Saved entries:
━━━━━━━━━━

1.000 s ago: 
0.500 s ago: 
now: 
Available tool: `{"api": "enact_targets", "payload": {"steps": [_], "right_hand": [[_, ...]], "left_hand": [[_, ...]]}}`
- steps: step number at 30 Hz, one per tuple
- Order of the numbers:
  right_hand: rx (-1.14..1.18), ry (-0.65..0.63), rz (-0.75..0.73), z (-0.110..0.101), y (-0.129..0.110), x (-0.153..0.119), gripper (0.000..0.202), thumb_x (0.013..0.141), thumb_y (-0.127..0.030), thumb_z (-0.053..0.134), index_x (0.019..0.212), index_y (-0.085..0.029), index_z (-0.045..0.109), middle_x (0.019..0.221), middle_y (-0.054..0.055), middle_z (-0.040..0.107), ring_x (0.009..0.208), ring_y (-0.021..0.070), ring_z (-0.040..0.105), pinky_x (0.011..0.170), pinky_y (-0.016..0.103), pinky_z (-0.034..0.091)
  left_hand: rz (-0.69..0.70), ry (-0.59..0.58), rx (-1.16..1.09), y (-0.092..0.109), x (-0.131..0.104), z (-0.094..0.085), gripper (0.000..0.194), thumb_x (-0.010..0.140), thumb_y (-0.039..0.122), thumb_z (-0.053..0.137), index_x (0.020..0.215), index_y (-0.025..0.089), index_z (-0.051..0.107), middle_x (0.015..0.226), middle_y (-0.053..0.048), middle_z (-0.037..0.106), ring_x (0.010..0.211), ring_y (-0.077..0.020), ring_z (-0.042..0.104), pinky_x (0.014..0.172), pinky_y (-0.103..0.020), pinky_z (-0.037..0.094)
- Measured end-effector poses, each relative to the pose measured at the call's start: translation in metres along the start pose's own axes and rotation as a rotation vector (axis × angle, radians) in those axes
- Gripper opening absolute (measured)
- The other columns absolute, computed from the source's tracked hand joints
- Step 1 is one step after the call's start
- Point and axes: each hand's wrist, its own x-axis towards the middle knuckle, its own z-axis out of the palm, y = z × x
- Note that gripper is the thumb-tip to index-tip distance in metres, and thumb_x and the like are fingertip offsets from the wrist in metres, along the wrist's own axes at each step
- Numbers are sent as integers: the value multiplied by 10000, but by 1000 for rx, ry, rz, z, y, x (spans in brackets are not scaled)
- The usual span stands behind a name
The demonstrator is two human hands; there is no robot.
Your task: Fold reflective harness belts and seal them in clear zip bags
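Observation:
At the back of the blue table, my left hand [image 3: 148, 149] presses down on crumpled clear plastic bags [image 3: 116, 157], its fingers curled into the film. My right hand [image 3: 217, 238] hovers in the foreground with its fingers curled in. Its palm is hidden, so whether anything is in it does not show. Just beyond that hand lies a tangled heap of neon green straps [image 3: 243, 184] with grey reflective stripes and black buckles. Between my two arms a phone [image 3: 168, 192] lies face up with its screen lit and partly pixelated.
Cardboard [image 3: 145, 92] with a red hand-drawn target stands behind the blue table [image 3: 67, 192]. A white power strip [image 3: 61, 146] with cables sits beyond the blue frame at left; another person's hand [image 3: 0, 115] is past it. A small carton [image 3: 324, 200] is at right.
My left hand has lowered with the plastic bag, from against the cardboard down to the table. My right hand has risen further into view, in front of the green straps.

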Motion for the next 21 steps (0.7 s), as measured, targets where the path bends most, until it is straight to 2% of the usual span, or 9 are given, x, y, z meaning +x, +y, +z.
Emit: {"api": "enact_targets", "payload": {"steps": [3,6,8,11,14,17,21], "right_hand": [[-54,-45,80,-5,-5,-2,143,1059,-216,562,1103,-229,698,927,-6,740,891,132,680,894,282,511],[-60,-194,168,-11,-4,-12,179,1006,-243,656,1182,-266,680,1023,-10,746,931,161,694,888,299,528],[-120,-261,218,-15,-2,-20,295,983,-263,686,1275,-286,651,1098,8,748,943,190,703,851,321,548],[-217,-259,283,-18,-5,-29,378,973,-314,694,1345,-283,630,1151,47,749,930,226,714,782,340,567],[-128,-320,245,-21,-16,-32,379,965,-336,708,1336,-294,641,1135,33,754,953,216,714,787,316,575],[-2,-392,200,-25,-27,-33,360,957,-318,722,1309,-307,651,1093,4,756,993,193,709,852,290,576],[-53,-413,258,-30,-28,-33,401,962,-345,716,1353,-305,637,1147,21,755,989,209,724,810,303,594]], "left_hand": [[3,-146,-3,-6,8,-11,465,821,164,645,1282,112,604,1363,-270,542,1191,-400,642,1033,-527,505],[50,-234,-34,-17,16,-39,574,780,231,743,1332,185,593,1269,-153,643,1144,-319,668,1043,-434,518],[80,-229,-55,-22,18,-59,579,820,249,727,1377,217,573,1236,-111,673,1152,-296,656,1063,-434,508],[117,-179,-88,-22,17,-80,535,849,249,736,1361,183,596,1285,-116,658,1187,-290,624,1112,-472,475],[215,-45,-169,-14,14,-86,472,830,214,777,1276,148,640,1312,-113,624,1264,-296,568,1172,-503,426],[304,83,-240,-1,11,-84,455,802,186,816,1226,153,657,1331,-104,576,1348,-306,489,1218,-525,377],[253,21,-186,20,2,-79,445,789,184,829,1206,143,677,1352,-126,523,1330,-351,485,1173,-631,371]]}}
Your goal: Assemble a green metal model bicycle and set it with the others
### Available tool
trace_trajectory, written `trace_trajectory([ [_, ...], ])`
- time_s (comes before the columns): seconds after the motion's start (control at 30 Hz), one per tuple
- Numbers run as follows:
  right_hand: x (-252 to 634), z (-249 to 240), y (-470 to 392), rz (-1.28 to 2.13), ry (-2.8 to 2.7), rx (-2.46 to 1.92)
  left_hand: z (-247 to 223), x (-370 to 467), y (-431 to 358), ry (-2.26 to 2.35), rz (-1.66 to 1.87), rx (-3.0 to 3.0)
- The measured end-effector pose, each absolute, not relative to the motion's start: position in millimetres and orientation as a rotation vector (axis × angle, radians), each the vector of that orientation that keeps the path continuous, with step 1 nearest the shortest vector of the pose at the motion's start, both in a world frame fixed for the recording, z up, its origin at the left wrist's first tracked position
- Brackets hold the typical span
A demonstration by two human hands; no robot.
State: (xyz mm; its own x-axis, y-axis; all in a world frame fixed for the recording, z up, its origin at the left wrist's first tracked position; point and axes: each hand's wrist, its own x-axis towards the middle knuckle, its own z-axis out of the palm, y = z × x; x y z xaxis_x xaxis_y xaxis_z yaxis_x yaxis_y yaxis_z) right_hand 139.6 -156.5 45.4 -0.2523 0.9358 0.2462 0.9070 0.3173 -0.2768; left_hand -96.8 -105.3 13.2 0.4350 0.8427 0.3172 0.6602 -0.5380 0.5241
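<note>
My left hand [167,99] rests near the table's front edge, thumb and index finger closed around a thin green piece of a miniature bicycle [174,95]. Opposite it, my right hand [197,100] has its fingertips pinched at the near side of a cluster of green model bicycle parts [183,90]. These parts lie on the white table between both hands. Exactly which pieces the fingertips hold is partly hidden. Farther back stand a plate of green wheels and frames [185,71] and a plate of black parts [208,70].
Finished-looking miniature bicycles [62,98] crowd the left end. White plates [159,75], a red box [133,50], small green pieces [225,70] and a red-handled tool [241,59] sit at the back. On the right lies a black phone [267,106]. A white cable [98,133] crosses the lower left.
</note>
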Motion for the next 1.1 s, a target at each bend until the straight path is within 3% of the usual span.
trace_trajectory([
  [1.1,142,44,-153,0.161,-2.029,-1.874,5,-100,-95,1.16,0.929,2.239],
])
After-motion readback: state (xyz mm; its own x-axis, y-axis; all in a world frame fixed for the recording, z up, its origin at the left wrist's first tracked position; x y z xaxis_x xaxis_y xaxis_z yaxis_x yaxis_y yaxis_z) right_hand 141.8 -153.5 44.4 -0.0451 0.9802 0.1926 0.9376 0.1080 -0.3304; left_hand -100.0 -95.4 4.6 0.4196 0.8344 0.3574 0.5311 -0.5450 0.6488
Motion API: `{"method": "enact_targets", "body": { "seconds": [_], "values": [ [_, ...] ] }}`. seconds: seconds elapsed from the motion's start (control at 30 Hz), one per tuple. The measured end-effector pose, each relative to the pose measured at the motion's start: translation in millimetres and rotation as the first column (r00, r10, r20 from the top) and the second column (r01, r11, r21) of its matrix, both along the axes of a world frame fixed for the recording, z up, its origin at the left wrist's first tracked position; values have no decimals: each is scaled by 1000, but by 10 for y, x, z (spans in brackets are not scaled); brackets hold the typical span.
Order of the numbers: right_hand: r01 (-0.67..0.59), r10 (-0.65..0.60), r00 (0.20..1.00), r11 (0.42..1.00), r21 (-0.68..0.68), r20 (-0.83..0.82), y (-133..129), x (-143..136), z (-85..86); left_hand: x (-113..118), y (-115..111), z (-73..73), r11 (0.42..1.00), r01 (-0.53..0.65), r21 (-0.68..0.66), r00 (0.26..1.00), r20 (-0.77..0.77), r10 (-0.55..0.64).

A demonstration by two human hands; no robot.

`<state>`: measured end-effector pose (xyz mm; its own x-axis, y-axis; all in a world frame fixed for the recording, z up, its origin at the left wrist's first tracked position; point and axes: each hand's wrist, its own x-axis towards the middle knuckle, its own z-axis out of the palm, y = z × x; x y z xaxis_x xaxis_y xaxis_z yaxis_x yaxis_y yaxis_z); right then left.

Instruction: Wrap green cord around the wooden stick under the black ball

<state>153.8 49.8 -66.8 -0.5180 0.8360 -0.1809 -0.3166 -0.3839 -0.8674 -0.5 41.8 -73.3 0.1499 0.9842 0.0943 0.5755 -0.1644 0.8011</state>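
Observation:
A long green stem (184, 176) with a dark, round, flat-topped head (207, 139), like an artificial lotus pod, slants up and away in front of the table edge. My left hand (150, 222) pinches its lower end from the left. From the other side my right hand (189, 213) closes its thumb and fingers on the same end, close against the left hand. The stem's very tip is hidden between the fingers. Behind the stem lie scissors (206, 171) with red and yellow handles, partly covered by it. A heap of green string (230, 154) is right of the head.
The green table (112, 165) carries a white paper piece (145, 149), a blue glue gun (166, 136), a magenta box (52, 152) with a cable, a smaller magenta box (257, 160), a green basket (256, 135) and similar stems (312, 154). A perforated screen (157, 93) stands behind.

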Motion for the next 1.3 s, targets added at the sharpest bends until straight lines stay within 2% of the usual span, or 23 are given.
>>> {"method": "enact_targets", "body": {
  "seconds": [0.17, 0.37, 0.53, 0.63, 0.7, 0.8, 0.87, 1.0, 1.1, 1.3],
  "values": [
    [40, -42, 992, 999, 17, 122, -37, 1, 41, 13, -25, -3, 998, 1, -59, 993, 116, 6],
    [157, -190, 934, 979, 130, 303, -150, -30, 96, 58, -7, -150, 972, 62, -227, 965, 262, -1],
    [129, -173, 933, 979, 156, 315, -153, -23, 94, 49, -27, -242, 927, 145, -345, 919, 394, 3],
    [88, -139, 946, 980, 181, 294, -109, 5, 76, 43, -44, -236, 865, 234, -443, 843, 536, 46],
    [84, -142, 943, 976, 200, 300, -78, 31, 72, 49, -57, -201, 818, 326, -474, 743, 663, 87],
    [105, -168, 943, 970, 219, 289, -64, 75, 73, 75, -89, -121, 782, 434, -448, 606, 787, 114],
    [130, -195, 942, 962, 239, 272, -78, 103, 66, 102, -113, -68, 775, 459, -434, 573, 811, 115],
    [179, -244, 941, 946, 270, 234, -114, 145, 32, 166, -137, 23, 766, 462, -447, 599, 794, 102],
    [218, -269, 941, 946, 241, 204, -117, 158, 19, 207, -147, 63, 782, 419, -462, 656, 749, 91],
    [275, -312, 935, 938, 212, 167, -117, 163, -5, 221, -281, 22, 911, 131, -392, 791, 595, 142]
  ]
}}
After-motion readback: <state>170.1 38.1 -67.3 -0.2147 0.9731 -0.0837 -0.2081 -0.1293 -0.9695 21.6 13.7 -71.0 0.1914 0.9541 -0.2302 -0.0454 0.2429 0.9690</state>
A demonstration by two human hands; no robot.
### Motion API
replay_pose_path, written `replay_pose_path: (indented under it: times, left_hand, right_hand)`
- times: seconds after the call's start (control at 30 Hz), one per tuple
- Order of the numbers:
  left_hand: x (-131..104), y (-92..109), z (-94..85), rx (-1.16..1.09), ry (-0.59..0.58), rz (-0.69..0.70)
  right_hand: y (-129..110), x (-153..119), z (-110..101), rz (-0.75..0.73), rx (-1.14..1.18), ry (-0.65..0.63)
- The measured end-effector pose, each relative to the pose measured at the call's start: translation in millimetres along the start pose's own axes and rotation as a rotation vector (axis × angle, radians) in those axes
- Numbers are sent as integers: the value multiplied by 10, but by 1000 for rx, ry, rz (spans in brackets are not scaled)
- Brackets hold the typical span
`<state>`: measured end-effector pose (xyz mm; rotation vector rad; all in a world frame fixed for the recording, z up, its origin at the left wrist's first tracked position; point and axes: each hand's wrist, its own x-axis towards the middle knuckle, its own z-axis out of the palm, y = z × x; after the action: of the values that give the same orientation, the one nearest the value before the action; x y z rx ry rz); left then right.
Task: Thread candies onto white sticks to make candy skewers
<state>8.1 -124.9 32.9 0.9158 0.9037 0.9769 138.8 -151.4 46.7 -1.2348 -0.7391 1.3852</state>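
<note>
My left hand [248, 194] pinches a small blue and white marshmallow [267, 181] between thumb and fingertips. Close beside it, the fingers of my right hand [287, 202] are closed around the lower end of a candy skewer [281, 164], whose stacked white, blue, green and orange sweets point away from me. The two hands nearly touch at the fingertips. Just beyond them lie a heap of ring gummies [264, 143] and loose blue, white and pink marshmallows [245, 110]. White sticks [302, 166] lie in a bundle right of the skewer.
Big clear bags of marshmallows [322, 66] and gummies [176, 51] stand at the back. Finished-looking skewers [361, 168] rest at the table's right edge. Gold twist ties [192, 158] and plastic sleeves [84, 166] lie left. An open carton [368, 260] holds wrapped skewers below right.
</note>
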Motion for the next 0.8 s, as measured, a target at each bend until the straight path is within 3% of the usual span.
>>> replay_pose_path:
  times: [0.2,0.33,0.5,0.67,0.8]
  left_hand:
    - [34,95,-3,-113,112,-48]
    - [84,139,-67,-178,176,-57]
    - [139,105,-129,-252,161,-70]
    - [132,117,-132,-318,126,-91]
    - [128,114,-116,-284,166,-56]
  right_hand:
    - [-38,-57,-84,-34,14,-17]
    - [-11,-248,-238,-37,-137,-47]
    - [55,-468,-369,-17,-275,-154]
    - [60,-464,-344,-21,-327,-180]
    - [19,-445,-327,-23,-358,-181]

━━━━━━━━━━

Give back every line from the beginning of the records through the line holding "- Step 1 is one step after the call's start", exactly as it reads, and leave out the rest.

1.000 s ago: 
0.500 s ago: 
now: 
Available tool: `{"api": "enact_targets", "payload": {"steps": [_], "right_hand": [[_, ...]], "left_hand": [[_, ...]]}}`
- steps: step number at 30 Hz, one per tuple
- Order of the numbers:
  right_hand: rx (-1.14..1.18), ry (-0.65..0.63), rz (-0.75..0.73), z (-0.110..0.101), y (-0.129..0.110), x (-0.153..0.119), gripper (0.000..0.202), thumb_x (0.013..0.141), thumb_y (-0.127..0.030), thumb_z (-0.053..0.134), index_x (0.019..0.212), index_y (-0.085..0.029), index_z (-0.045..0.109), middle_x (0.019..0.221), middle_y (-0.054..0.055), middle_z (-0.040..0.107), ring_x (0.009..0.208), ring_y (-0.021..0.070), ring_z (-0.040..0.105), pinky_x (0.011..0.170), pinky_y (-0.016..0.103), pinky_z (-0.034..0.091)
  left_hand: rz (-0.69..0.70), ry (-0.59..0.58), rx (-1.16..1.09), y (-0.092..0.109), x (-0.131..0.104), z (-0.094..0.085), gripper (0.000..0.194), thumb_x (-0.010..0.140), thumb_y (-0.039..0.122), thumb_z (-0.053..0.137), index_x (0.020..0.215), index_y (-0.025..0.089), index_z (-0.051..0.107), middle_x (0.015..0.226), middle_y (-0.053..0.048), middle_z (-0.037..0.106), ring_x (0.010..0.211), ring_y (-0.077..0.020), ring_z (-0.042..0.104), pinky_x (0.014..0.172), pinky_y (-0.103..0.020), pinky_z (-0.037..0.094)
- Measured end-effector poses, each relative to the pose measured at the call's start: translation in metres along the start pose's own axes and rotation as a rotation vector (axis × angle, radians) in those axes
- Gripper opening absolute (measured)
- The other columns absolute, computed from the source's tracked hand joints
- Step 1 is one step after the call's start

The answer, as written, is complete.